There's not much place for easily bored, curious risk taking chancers anymore. Everyone dies at some point, at least living in those eras could be an assault on my senses before I died an untimely death due to air pressure loss, cannon fire splinters or the bubonic plague. I would have been better off in the days when biology was more about being an exploring naturalist, instead of losing my mind in a sterile office.
I was Via Ferrata guide in the Dolomites for a summer.
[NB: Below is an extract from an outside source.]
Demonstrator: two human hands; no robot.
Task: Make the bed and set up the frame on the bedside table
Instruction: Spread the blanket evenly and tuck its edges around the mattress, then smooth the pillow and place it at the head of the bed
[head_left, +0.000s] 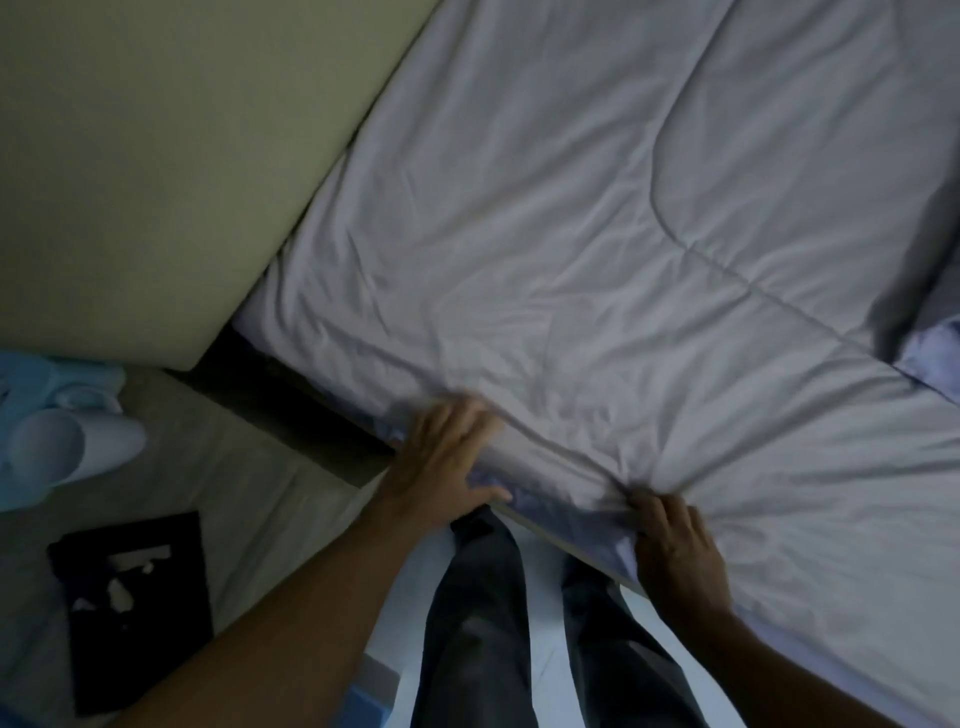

I'd happily do that for the rest of my life.
I have a very 'exciting' job in the Big Smoke managing costly and complicated IT projects.
I wish I had followed my heart rather than my head when I was younger.
I'd love to be a bespoke furniture designer/maker.
Probably a volcanologist or a landscape photographer, or maybe a volcano photographer 
.... or a mythbuster
Reckon a job as a journo for a hobby mag, be it bikes, super cars, travel, cuisine etc, would be pretty sweet.
Freelance of course, after getting bored of being a stay at home lottery winning millionaire
On a serious note, a photographic ethnographer or something.
I'd quite like to be paid to take a camera and remove myself as far away from westerners as possible, Mongolia, deepest rural parts of China etc, Papua New Guinea, the Congo etc
Or work for MSF in a field hospital.
On the grass is greener on the other side thoughts, I had a pretty good deal working for a Bike Manufacturer. I was in Software Support and Development, cost price bikes, reasonable salary, I wasn't working directly with bikes so my hobby wasn't my job and I could ride at lunch! But the reality was the work was repetitive, boring, didn't challenge me at all and I could see myself being unemployable if I stuck at it.
I'm glad I left but it was good for a few years.